What Is a Currency Day Trading System?
A currency day trading system is a framework that day traders in the foreign exchange market use to determine whether to buy or sell a currency pair on a short-term or day trading basis. Typically, these systems consist of several graphical interfaces that produce charts, indicators, and other currency day trading signals that are based on technical analysis,
Currency day trading systems may make use of forex forecasting and charting software, and trades may be executed using an online FX trading platform.
Key Takeaways
- A currency day trading system is a forex trading platform especially tailored to short-term and technical day traders.
- These systems can be tailored to several general strategies, including being optimized for scalping, fading, momentum, or pivot trading.
- Day trading systems may be manual, where traders produce and analyze their own signals, or automated whereby software and electronic trading platforms take the reigns.
Understanding Currency Day Trading Systems
A currency day trading system provides insight for traders use when looking to determine whether to buy or sell currencies. Each trade involves buying one currency while selling another currency, i.e., the currency pair.
Broadly, there are two main systems used. Manual currency trading systems involve traders tracking signals on their own; signals may include a particular chart pattern, a breakout of an important resistance level or a news event to materialize. Traders then interpret those signals prior to engaging buy or sell activity.

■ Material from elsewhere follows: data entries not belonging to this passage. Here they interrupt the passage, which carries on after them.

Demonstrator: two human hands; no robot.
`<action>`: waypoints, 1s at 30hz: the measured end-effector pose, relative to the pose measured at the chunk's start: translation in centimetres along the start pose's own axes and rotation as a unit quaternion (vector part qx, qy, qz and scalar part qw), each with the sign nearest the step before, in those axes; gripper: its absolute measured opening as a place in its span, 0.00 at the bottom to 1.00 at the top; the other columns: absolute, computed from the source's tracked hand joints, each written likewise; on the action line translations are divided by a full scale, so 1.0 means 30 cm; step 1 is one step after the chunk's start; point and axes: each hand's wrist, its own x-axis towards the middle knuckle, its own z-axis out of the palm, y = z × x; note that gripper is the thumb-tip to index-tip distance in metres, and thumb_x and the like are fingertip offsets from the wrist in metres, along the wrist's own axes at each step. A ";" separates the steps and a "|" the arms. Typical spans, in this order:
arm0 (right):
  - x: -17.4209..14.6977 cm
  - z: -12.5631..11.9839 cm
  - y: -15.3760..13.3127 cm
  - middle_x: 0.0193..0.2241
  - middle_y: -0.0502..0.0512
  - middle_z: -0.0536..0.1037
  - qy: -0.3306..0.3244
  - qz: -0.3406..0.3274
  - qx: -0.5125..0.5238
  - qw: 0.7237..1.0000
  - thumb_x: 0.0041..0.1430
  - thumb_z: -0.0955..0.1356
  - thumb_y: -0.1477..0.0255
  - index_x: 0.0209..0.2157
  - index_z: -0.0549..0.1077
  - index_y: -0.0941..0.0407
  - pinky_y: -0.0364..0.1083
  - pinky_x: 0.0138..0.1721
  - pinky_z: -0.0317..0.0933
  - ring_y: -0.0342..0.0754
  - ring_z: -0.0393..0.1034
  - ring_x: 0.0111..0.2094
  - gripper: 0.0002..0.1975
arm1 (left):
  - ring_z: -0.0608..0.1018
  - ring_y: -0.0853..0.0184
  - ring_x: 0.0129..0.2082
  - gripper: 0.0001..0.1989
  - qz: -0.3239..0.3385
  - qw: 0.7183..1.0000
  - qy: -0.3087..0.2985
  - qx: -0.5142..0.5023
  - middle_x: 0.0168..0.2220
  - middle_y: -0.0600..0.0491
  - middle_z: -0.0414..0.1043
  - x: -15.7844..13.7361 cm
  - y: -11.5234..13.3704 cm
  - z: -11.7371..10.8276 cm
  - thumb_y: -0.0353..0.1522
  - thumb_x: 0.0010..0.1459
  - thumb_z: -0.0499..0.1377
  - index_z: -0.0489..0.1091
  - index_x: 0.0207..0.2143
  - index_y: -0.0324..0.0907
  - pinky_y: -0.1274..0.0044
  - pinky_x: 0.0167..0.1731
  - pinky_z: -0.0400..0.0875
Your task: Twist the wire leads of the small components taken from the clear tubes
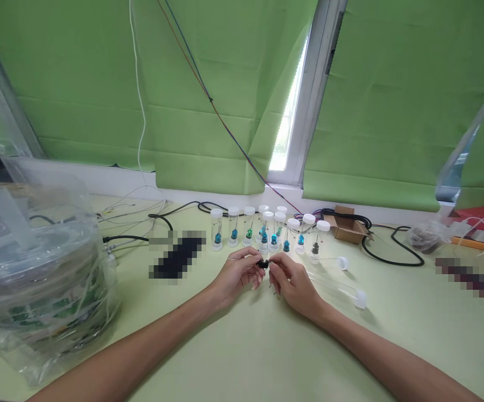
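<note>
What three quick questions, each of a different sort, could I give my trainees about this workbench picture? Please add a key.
1. Multiple choice: what is the left hand pinching?
a) a red bag
b) a small black piece
c) a white cord

2. True or false: the upright tubes are topped with white caps.

3. Fill the gap: two lying tubes rest on the table, nearer the person's ____ hand.

Key: 1. b; 2. True; 3. right.
</note>
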 end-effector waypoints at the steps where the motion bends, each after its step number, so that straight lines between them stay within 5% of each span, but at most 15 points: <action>1: 0.001 0.000 0.001 0.21 0.46 0.68 -0.001 0.001 -0.001 1.000 0.67 0.58 0.64 0.34 0.64 0.55 0.41 0.21 0.56 0.40 0.60 0.17 0.11 | 0.72 0.71 0.19 0.06 0.001 1.000 -0.003 0.006 0.23 0.51 0.73 -0.001 -0.001 0.000 0.33 0.56 0.60 0.66 0.31 0.40 0.80 0.20 0.65; 7: 0.004 0.000 0.016 0.16 0.46 0.66 0.001 0.005 -0.031 1.000 0.68 0.55 0.62 0.24 0.61 0.54 0.41 0.22 0.55 0.40 0.58 0.16 0.20 | 0.72 0.71 0.19 0.07 0.001 0.999 -0.018 0.034 0.22 0.51 0.72 -0.011 0.003 0.014 0.33 0.56 0.60 0.65 0.30 0.40 0.80 0.19 0.64; 17: 0.000 0.006 0.021 0.15 0.47 0.65 0.016 0.016 -0.030 0.999 0.69 0.54 0.60 0.22 0.63 0.55 0.42 0.22 0.56 0.40 0.59 0.16 0.24 | 0.72 0.71 0.19 0.06 -0.006 0.999 -0.024 0.023 0.22 0.51 0.72 -0.009 0.000 0.016 0.33 0.56 0.60 0.65 0.30 0.40 0.80 0.19 0.64; 25: 0.000 0.005 -0.005 0.32 0.52 0.73 0.047 0.009 -0.008 0.999 0.66 0.60 0.61 0.45 0.66 0.55 0.41 0.21 0.59 0.40 0.64 0.20 0.14 | 0.73 0.72 0.23 0.04 -0.017 0.999 0.017 -0.043 0.24 0.51 0.71 0.001 0.013 0.010 0.30 0.54 0.61 0.68 0.30 0.38 0.83 0.19 0.64; 30: -0.002 0.007 -0.003 0.35 0.54 0.73 0.039 0.007 -0.012 0.999 0.65 0.61 0.64 0.45 0.66 0.54 0.41 0.21 0.60 0.40 0.66 0.21 0.11 | 0.73 0.72 0.24 0.04 -0.023 0.998 0.021 -0.051 0.23 0.51 0.70 0.005 0.009 0.007 0.30 0.53 0.61 0.68 0.30 0.38 0.84 0.19 0.64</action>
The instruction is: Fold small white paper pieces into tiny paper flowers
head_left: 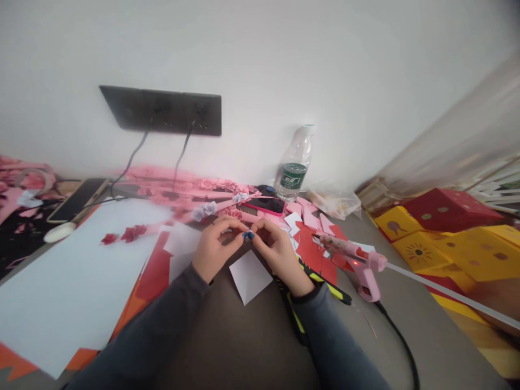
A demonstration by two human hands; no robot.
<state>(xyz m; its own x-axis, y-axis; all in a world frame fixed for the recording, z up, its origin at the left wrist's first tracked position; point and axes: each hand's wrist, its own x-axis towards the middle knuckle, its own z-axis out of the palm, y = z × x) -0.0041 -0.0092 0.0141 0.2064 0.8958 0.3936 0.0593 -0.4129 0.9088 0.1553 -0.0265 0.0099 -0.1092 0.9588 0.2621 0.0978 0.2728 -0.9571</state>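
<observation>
A small blue paper flower (248,235) is pinched at the fingertips of both hands, its shape too small to make out well. My left hand (218,245) grips it from the left, thumb and fingers closed. On its other side, my right hand (280,257) is closed on it in the same way. Just below the hands lies a white paper square (251,277) with a crease. Black-and-yellow scissors (336,292) lie partly hidden under my right wrist. To the right stands a pink glue gun (357,260) with its red light lit and a long glue stick in its back.
Pink strips with paper flowers (219,208) lie behind my hands, beside a pink-edged phone (266,205). A water bottle (294,168) stands by the wall. Red paper scraps (311,246) lie right, large white sheets (77,271) left. Yellow boxes (426,252) sit far right.
</observation>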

In contrast, automated currency trading systems allow traders to program software to look for particular signals and how to react to them. These systems can either alert a trader to make a trade or place the trade automatically. Some of the more popular trading system methodologies include the following:
- Scalping involves buying or selling immediately after the trade achieves profitability, taking small incremental profits. Trading is frequent, with many small trades placed in rapid succession in this type of system, typically accruing large volumes - and potentially racking up trading fees.
- Fading involves shorting a currency pair immediately following upward moves in contradiction to the current trend. The target price is set when buyers reengage in the market.
- Daily Pivots seek profit through daily price volatility. Buying and selling occurs during low periods and trades are closed at high periods.
- Momentum systems follow market developments or by identifying strong trends accompanied by high volumes. The target in this method is when volume starts to decline and bearish candles appear.
Financial institutions trade in "yards", or US$1 billion increments, while many professional day traders trade in standard lots. These lot sizes allow them to control up to US$100,000 with a single trade while risking just US$500 with leverage. Day traders and retail investors may employ even smaller lot sizes, including mini- ($10,000 ), micro- ($1,000), and nano-sizes ($100).
Currency Day Trading Systems and Back-testing
Currency day trading systems, in theory, could be active and running 24 hours a day, six days a week. The near constant activity in the forex markets makes it a popular destination for many day traders around the world. As a result, it is important to know how the system will hold up in different market scenarios and to identify soft spots that the trader may want account for.
Traders often back-test their systems with historical market data to determine whether the underlying algorithm produces the expected results in certain scenarios. Unusual market activity is particularly notable to traders, so many subject their trading systems to extreme scenarios to see how they would perform under market stress.